▸ **DATA BELOW**:
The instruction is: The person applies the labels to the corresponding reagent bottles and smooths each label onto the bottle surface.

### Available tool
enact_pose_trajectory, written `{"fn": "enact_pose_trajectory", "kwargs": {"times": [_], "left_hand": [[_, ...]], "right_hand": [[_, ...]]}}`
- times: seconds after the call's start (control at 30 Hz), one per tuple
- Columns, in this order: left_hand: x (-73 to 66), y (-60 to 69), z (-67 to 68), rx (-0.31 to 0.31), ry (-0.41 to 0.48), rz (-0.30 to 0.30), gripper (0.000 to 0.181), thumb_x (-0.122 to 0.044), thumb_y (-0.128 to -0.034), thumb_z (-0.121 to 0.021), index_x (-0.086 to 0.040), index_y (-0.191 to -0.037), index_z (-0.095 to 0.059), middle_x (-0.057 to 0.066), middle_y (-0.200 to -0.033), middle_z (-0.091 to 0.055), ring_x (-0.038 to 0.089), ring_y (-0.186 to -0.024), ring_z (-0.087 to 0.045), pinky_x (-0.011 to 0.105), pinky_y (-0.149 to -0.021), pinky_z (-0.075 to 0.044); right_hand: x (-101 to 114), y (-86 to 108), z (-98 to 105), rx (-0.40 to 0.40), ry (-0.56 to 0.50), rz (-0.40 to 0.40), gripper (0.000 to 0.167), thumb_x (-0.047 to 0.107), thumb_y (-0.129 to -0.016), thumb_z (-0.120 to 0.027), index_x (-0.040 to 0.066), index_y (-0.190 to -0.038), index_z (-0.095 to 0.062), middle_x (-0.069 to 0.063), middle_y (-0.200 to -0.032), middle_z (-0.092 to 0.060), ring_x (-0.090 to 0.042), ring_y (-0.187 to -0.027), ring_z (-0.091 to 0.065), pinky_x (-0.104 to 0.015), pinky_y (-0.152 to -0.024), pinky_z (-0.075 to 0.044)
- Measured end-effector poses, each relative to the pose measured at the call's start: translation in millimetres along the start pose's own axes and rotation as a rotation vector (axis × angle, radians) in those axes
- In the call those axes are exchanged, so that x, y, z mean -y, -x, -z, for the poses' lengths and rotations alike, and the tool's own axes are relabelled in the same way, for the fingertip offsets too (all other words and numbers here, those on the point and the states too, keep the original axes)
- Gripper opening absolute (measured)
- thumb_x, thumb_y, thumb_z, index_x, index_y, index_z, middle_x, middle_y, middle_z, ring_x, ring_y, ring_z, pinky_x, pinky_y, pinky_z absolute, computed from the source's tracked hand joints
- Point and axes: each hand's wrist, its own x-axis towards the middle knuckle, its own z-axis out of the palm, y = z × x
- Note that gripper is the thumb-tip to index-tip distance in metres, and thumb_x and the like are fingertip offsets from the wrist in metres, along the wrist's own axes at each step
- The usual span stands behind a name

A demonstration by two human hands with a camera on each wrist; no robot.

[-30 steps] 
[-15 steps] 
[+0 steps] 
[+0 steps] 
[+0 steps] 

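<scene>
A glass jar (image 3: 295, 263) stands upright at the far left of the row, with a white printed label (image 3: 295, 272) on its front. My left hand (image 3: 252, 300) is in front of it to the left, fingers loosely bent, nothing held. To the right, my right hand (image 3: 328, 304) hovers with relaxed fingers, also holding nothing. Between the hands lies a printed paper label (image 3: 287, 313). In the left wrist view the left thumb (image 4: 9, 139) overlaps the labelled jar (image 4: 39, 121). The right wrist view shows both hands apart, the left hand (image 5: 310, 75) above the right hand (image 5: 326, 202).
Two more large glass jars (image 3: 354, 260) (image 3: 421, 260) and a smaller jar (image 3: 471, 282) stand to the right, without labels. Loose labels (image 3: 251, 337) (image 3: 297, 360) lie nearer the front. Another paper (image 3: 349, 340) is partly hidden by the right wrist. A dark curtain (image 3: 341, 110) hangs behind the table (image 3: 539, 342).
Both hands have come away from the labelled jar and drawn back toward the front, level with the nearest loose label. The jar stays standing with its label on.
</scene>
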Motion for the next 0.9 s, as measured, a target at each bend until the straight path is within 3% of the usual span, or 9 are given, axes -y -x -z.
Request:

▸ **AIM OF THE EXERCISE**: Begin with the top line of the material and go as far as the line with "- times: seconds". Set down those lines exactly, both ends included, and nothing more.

▸ **RESULT FOR THIS EXERCISE**:
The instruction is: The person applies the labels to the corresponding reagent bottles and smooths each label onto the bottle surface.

### Available tool
enact_pose_trajectory, written `{"fn": "enact_pose_trajectory", "kwargs": {"times": [_], "left_hand": [[_, ...]], "right_hand": [[_, ...]]}}`
- times: seconds after the call's start (control at 30 Hz), one per tuple

This exercise has been answered in full.